* _Information provided_
□ □ □
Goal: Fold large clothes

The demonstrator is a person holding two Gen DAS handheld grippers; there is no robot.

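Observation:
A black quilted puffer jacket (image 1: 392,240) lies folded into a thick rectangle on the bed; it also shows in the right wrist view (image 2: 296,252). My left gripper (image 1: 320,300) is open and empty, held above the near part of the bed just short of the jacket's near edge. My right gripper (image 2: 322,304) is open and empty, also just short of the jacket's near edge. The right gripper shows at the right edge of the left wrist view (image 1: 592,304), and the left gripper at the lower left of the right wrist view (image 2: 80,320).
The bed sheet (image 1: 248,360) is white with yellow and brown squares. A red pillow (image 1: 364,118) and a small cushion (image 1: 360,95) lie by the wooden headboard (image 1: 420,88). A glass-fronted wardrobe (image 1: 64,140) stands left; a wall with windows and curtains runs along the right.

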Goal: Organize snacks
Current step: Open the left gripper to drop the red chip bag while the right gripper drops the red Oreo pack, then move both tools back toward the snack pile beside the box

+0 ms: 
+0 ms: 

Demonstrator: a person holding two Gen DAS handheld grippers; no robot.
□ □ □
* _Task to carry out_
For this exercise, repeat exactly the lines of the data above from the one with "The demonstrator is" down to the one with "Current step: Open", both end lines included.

* _Result of this exercise_
The demonstrator is a person holding two Gen DAS handheld grippers; there is no robot.

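Observation:
A black quilted puffer jacket (image 1: 392,240) lies folded into a thick rectangle on the bed; it also shows in the right wrist view (image 2: 296,252). My left gripper (image 1: 320,300) is open and empty, held above the near part of the bed just short of the jacket's near edge. My right gripper (image 2: 322,304) is open and empty, also just short of the jacket's near edge. The right gripper shows at the right edge of the left wrist view (image 1: 592,304), and the left gripper at the lower left of the right wrist view (image 2: 80,320).
The bed sheet (image 1: 248,360) is white with yellow and brown squares. A red pillow (image 1: 364,118) and a small cushion (image 1: 360,95) lie by the wooden headboard (image 1: 420,88). A glass-fronted wardrobe (image 1: 64,140) stands left; a wall with windows and curtains runs along the right.
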
Goal: Organize snacks
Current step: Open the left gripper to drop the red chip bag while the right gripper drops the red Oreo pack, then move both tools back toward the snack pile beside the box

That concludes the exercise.